US imperialist cynicism and its true interests
For their part, US President Donald Trump, and his sidekick Marco Rubio, cynically spoke out “in favor of the brave Iranian people.” Trump even threatened last week with retaliation if there was a single death in the protests. As always, imperialism tries to use the hardships of the masses of dependent countries to impose or reinforce its economic and political domination.
It must be remembered that in June 2025 the US attacked the country in support of its strategic ally, the State of Israel, during the “12-day war” that it had with Iran, causing the death of more than a thousand Iranians, to stop the Persian nuclear program. Within the framework of the genocide that the Zionist State (with Yankee support) is carrying out in the Gaza Strip and the warlike policy it promotes in the region, Prime Minister Benjamin Netanyahu is also trying to take advantage of the situation to press for a regime change in Iran that will allow it to maintain its colonialist policy in the Middle East and subordinate Iran to imperialist interests.

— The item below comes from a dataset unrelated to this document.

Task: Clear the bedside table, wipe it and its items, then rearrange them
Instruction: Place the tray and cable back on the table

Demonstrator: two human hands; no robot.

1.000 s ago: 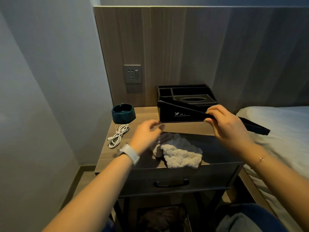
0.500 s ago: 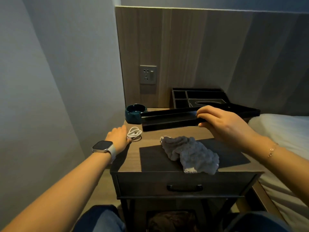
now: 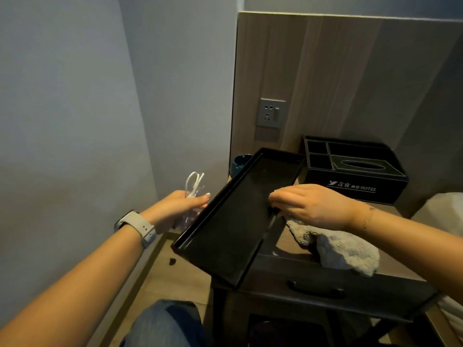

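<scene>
**Tray and cable lifted off the bedside surface**

Tray, black and shallow, is hanging tilted between the two hands, its far end toward the wall and its near corner dipping past the left front corner of the surface. The right hand is pinching the tray's right long rim with curled fingers, knuckles up. The left hand, just left of the tray's other long rim, is gripping a coiled white cable, whose loops are sticking up above the fingers; whether this hand is also touching the tray is not clear. A pale watch is sitting on the left wrist, and a thin bracelet on the right.

Directly below the right hand and wrist, a grey cloth is lying crumpled on the surface, reaching to its front edge. Beyond the right hand, a black hotel organiser box with a tissue slot and small compartments is standing at the back against the wooden panel. Beyond the left hand, a dark teal ashtray is peeking out past the tray's far end. A wall socket is sitting above it on the panel. A drawer handle is showing on the front, under the right forearm.
</scene>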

If we look further back, the US (with fluctuations depending on whether Democrats or Republicans govern) and other imperialist powers, has been imposing economic sanctions on Iran since 2011, causing a significant drop in its main export product, oil, in addition to other impacts on state finances, being the main responsible for the economic crisis that the country is going through. This, together with the adjustment policies and the corruption of the local theocracy, are the fundamental cause of the hardships of the masses.
At its core, the US seeks to keep the Iranian regime at bay, and potentially force regime change and a puppet government, to ensure control over the region and dispose of its natural commons. As is happening today in Venezuela, after the military attack that kidnapped Nicolás Maduro and ended with Delcy Rodríguez as Trump’s puppet at the head of the government, Yankee imperialism does not seek to “defend democracy” or “human rights” either in Iran or in any country. Nor in the United States, where repression and trigger-happy actions have just claimed a new victim. On the contrary, as Trump himself has said publicly, in press conferences and interviews, what he seeks is access to oil and other common goods.
For its part, the opposition of Reza Pahlavi in exile, heir to the monarchy that ruled with an iron fist until the 1979 revolution, demands the support of the United States, and calls to continue with the mobilizations, but in a totally reactionary sense, to eventually regain its control over the country and subordinate it to the interests of imperialism.
The current protests are an expression of the Iranian people’s fatigue in the face of a deep economic and social crisis, a result of both the oppression of the theocratic regime and the pressure and siege of imperialism. The Pezeshkian government applies austerity and repression, taking care of the interests of the elite, at the expense of the great majorities while the United States and other imperialist powers only seek to impose a regime change functional to their own geopolitical and economic interests. The only progressive solution will be through the independent mobilization of the Iranian workers and people and their self-organization, which puts an end to the repressive regime and imposes a workers’ and popular economic plan.